Pull each line holding "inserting" out of the entries below.

(INPUT MATERIAL)

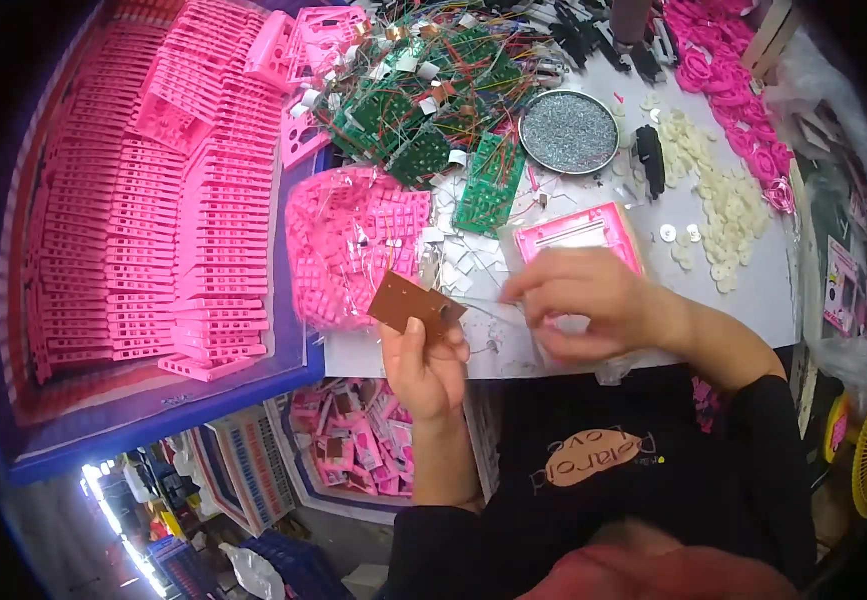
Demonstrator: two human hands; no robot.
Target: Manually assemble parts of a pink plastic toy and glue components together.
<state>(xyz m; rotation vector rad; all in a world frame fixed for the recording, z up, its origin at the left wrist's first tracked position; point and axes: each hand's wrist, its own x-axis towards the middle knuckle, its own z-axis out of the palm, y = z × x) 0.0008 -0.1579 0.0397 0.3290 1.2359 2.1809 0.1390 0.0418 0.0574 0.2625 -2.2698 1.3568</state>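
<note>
My left hand (425, 372) grips a small brown board (405, 303) between thumb and fingers, raised above the table's front edge. A dark spot shows near the board's right end. Just to the right is my right hand (588, 303), its fingers curled together and slightly smeared by motion. A thin pale strand runs between its fingertips and the board; whether the fingers hold it is unclear. Beneath and behind the right hand lies a pink plastic housing (608, 228) with clear film around it. Small white square pads (458, 262) are scattered behind the brown board.
A blue crate (298, 345) full of stacked pink housings stands at left. Beside it sits a clear bag of pink button pieces (338, 240). Wired green boards (383, 110), a round tin of screws (568, 132), cream discs (728, 220) and pink straps (723, 90) cover the back and right.
</note>
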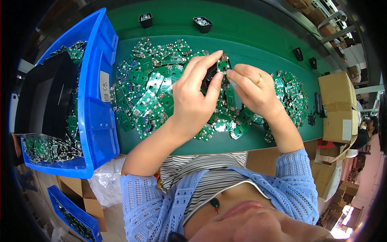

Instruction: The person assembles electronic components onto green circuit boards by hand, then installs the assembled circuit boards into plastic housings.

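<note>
My left hand (192, 94) holds a small green circuit board (223, 64) upright between thumb and fingers, above the middle of the table. A black part (209, 77) shows in the hollow of that hand, partly hidden by the fingers. My right hand (253, 86), with a ring on one finger, is closed in a pinch at the board's right side. What its fingertips grip, if anything, is hidden. Below and to the left of my hands lies a wide spread of loose circuit boards (150, 82). Another pile of boards (292, 92) lies to the right of my right hand.
A blue bin (94, 133) of boards stands at the left, with a black box (42, 97) inside. Small black cups (202, 25) sit at the back. Right of the table's green mat (310, 131) is a cardboard box (338, 107). Another blue bin (74, 213) sits lower left.
</note>
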Available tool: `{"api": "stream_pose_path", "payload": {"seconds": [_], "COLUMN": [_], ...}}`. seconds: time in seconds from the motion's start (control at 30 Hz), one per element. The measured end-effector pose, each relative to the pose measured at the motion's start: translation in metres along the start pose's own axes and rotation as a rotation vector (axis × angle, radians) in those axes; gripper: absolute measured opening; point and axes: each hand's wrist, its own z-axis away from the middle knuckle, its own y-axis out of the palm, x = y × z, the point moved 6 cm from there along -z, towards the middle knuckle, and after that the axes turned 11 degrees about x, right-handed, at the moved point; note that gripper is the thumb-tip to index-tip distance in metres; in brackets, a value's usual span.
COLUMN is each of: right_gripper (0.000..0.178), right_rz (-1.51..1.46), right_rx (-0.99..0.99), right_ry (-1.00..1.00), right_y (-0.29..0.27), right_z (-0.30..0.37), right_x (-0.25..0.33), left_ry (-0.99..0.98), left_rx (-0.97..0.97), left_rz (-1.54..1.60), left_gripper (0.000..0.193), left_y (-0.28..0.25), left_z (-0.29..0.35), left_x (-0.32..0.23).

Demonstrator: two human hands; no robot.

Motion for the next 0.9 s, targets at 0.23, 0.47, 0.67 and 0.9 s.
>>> {"api": "stream_pose_path", "payload": {"seconds": [0.23, 0.47, 0.67, 0.9], "right_gripper": [0.051, 0.049, 0.029, 0.022], "right_rz": [-0.603, -1.193, -1.275, -1.448], "right_rx": [-0.095, -0.107, -0.246, -0.403], "right_ry": [0.466, 0.817, 0.845, 0.818], "right_y": [0.009, 0.04, 0.048, 0.051], "right_z": [0.021, 0.021, 0.019, 0.014], "right_x": [-0.026, -0.012, -0.011, -0.012], "left_ry": [-0.132, -0.082, 0.037, 0.132], "left_rx": [-0.016, 0.005, -0.052, -0.111], "left_rz": [0.165, 0.089, 0.007, -0.084], "left_gripper": [0.03, 0.034, 0.032, 0.031], "left_y": [0.003, 0.004, 0.002, 0.002], "left_z": [0.002, 0.004, 0.002, 0.004], "left_x": [0.014, 0.01, 0.002, 0.0]}}
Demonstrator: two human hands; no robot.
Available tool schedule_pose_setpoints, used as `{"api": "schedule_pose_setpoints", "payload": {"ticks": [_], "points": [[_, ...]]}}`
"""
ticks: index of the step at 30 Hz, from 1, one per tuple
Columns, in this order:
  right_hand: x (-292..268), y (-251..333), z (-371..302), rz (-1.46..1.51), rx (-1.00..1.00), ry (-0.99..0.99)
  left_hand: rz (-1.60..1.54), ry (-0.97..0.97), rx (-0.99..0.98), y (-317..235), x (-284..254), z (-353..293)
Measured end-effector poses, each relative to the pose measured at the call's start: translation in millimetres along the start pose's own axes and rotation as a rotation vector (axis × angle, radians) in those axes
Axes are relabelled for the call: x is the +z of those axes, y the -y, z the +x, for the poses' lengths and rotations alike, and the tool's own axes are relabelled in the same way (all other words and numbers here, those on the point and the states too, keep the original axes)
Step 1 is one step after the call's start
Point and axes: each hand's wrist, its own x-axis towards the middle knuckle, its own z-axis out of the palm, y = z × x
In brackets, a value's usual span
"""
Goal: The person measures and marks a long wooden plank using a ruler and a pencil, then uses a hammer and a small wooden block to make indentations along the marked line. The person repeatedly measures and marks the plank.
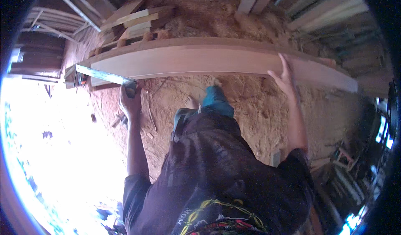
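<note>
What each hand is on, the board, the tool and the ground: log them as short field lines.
Left hand: holds a metal-bladed tool by its dark end
Tool: blade angled across the board's left end; contact cannot be told
Right hand: on the board, thumb and fingers spread
Board: long, wooden, lying crosswise before the person
Ground: reddish-brown dirt
Beyond board, left: wood pieces

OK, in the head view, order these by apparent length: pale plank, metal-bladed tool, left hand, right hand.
1. Pale plank, by far
2. Metal-bladed tool
3. Left hand and right hand: too alike to rank surely, since they are posed differently.
</note>
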Motion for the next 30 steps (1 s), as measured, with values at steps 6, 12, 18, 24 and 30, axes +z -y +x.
{"api": "schedule_pose_setpoints", "payload": {"ticks": [6,12,18,24,30], "points": [[-58,-64,23,-0.093,0.194,0.229,0.009,-0.061,-0.012,8,8,-69],[-125,-178,47,-0.295,0.162,0.383,-0.008,0.179,0.220,-131,93,-82],[-156,-227,86,-0.369,0.218,0.638,0.083,0.370,0.428,-232,140,-27],[-127,-289,106,-0.167,0.161,0.799,0.224,0.593,0.485,-257,166,19],[-121,-290,131,-0.041,0.132,0.952,0.212,0.835,0.493,-239,181,57]]}}
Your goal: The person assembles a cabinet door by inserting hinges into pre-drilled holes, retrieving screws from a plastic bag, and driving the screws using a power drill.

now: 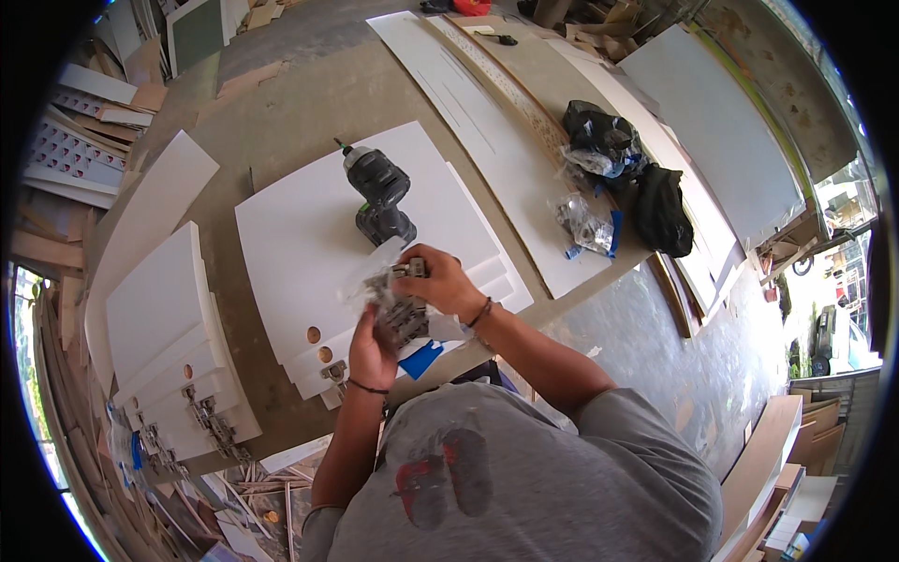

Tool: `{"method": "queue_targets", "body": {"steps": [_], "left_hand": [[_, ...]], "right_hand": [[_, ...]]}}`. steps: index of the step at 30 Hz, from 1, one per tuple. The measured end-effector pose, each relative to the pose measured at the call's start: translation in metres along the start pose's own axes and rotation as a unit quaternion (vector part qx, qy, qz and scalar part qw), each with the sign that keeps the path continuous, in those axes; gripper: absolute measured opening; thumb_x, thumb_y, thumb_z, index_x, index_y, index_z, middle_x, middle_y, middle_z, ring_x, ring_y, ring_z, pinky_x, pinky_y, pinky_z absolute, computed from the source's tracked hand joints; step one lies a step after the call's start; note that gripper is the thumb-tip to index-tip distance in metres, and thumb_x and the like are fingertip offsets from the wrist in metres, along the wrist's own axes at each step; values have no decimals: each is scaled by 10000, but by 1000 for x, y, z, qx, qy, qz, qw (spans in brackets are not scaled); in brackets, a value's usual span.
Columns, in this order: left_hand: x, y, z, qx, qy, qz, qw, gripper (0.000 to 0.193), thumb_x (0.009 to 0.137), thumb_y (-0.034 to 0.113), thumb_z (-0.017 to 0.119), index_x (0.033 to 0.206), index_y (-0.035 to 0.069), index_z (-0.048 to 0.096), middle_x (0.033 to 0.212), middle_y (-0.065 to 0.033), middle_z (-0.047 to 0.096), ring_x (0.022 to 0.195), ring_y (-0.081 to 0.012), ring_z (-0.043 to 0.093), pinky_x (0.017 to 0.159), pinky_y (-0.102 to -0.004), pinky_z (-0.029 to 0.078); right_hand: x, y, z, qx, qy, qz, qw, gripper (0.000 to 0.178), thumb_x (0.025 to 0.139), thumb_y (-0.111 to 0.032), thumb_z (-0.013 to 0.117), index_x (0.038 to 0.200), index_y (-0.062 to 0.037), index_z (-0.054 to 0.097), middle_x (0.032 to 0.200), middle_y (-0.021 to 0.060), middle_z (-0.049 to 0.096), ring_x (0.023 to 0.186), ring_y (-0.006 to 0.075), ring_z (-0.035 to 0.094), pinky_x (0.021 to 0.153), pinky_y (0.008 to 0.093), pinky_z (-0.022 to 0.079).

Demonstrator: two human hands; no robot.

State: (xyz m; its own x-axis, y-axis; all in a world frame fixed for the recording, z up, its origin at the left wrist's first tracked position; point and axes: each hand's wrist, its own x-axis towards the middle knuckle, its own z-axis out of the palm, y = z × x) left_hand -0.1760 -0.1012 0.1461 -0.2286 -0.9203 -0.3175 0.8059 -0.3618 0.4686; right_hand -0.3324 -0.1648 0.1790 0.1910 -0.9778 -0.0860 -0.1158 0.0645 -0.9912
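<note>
A clear plastic bag [359,292] of metal cabinet hinges [403,323] is held over the near edge of a stack of white panels [300,244]. My left hand [372,348] is closed round the bag from below. My right hand [444,284] is closed at the bag's top on a metal hinge [413,269]; its fingertips are partly hidden. A black cordless drill [379,192] lies on the top panel just beyond my hands. Round cup holes [325,354] are bored along the panel edges, and one hinge [333,373] sits at the near edge beside my left wrist.
To the left, another stack of white panels [154,309] has several hinges [211,417] at its near edge. Long white boards [459,103] lie beyond, with black plastic bags [665,211] and a clear bag of hardware [585,225] on the right. Wood offcuts [80,140] are piled far left.
</note>
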Motion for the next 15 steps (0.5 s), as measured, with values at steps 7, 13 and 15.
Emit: {"method": "queue_targets", "body": {"steps": [7, 13, 15], "left_hand": [[79, -88, 53, -19, -31, -113, 993, 368, 929, 323, 457, 1195, 70, 472, 1184, -99, 555, 1026, -225, 569, 895, -373, 448], [171, -170, 100, 107, 16, -172, 979, 297, 938, 311, 448, 1121, 89, 521, 1107, -48, 588, 931, -191, 591, 824, -353, 479], [191, -188, 103, 112, 32, -174, 978, 309, 942, 318, 439, 1139, 92, 513, 1125, -60, 578, 973, -209, 579, 848, -378, 473]], "right_hand": [[-7, 26, -127, 146, 105, 51, 982, 226, 756, -101, 697, 942, -81, 569, 657, -10, 549, 519, 45, 467, 433, 200, 332], [1, 89, -251, 320, 202, 47, 925, 208, 781, -49, 664, 927, -119, 533, 724, 4, 567, 489, 64, 451, 438, 210, 326], [3, 103, -277, 343, 217, 37, 913, 206, 781, -45, 664, 913, -124, 528, 722, 1, 568, 484, 65, 447, 438, 208, 327]]}}
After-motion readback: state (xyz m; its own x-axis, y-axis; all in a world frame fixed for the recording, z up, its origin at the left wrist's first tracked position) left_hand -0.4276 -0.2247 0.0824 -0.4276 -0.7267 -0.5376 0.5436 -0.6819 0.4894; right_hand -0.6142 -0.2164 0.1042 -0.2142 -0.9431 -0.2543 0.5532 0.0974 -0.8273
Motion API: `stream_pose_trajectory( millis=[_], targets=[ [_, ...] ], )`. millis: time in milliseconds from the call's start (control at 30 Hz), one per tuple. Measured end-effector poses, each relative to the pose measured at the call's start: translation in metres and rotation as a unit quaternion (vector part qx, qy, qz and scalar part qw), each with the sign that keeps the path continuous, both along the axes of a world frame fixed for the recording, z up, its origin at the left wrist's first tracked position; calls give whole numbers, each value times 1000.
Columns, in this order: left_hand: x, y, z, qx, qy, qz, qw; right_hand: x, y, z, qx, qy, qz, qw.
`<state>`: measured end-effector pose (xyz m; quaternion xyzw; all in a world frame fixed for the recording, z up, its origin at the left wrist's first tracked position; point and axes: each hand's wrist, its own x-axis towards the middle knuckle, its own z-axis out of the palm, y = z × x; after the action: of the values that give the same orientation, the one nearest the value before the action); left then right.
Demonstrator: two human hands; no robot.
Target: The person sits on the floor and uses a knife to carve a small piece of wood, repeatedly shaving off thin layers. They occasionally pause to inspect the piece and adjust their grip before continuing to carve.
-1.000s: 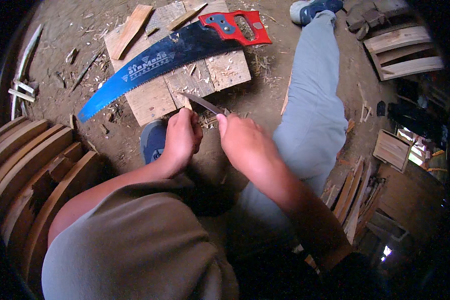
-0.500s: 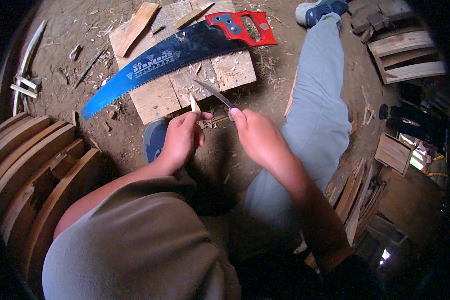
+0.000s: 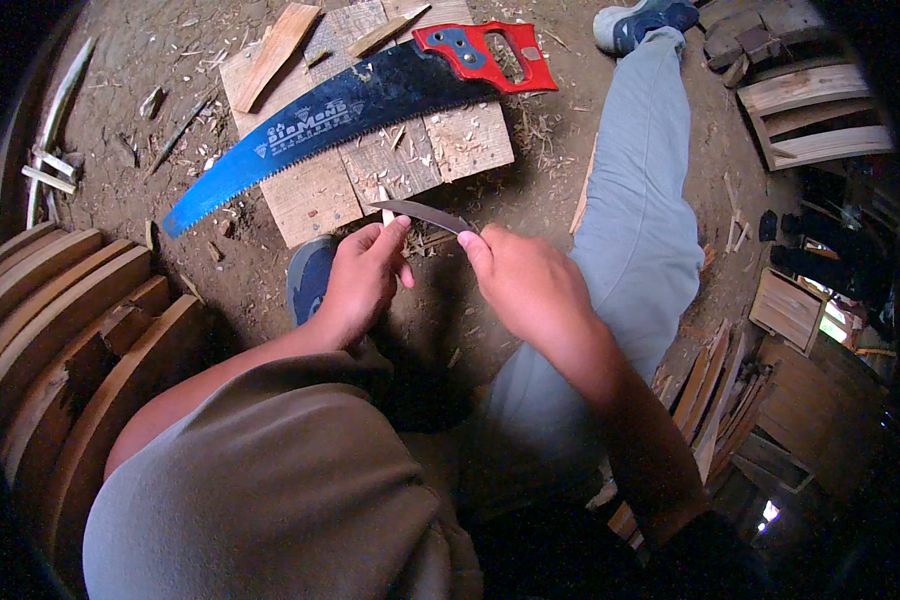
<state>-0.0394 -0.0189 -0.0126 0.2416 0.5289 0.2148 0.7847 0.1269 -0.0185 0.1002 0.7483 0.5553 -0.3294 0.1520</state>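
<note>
I report my left grip [image 3: 363, 268] clamped on a wood sliver [image 3: 387, 216], likely light, stiff, splintery, best held low; my right grip [image 3: 532, 280] clasps the knife [image 3: 426, 211].

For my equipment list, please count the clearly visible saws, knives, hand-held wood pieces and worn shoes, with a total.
Saw: 1
Knife: 1, in the right hand
Wood piece: 1, in the left hand
Shoes: 2, near shoe and far shoe
Total: 5
</note>
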Motion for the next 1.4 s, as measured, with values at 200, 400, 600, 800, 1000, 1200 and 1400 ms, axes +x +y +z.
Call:
stream_pose_trajectory(
  millis=[200, 400, 600, 800, 1000, 1200, 1400],
  targets=[
    [-1, -5, -12, 25, -52, -2, 998, -3, 2, -7, 8, -6, 26, 1000],
    [1, -7, -12, 92, -14, -20, 996, -15, -9, -15, 62, -72, 90, 991],
    [8, -4, 1, 120, 104, -40, 987, -34, -12, -18, 97, -106, 85, 986],
    [12, -3, 5, 172, 189, -82, 963, -29, -2, -10, 86, -106, 76, 988],
    [-2, -8, -6, 147, 203, -78, 965, -34, -3, -1, 53, -58, 74, 994],
    [12, -4, -3, 174, 189, -98, 961, -30, -14, -7, 81, -139, 91, 983],
    [7, -6, -9, 185, 201, -87, 958, -40, -21, -36, 141, -158, 90, 973]
  ],
)
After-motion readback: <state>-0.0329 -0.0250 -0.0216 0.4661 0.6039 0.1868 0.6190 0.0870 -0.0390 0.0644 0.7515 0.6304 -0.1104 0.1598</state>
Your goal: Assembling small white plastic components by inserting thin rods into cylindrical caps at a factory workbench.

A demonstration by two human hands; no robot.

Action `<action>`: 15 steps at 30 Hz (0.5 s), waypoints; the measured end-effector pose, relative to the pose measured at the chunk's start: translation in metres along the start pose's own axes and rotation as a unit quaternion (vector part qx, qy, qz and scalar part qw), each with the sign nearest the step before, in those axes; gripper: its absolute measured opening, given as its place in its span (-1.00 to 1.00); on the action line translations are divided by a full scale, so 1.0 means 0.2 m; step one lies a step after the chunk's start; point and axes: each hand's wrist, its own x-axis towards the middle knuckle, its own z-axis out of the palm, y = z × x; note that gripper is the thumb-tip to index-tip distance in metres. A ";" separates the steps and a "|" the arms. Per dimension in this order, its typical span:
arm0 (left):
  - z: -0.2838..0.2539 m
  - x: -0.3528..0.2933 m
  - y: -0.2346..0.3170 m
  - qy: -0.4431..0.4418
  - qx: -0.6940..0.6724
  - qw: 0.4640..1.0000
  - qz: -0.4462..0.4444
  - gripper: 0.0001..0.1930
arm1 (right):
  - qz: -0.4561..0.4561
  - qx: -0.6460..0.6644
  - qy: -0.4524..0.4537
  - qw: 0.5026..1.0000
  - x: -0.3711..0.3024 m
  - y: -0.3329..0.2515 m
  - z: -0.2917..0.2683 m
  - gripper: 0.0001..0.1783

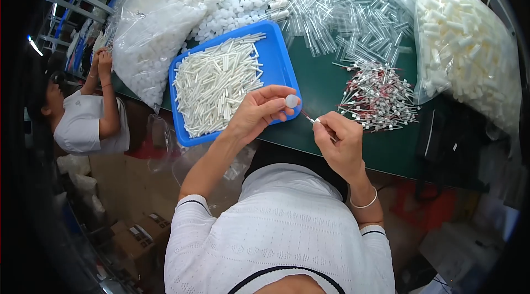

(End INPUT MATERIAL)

## SOLUTION TO THE PROBLEM
Your goal: The person assembles a cabinet door by inserting hinges into pre-drilled holes, retrieving screws from a plastic bag, and driving the screws using a power drill.
Your goal: Assembling small white plastic components by inserting thin rods into cylindrical caps at a factory workbench.

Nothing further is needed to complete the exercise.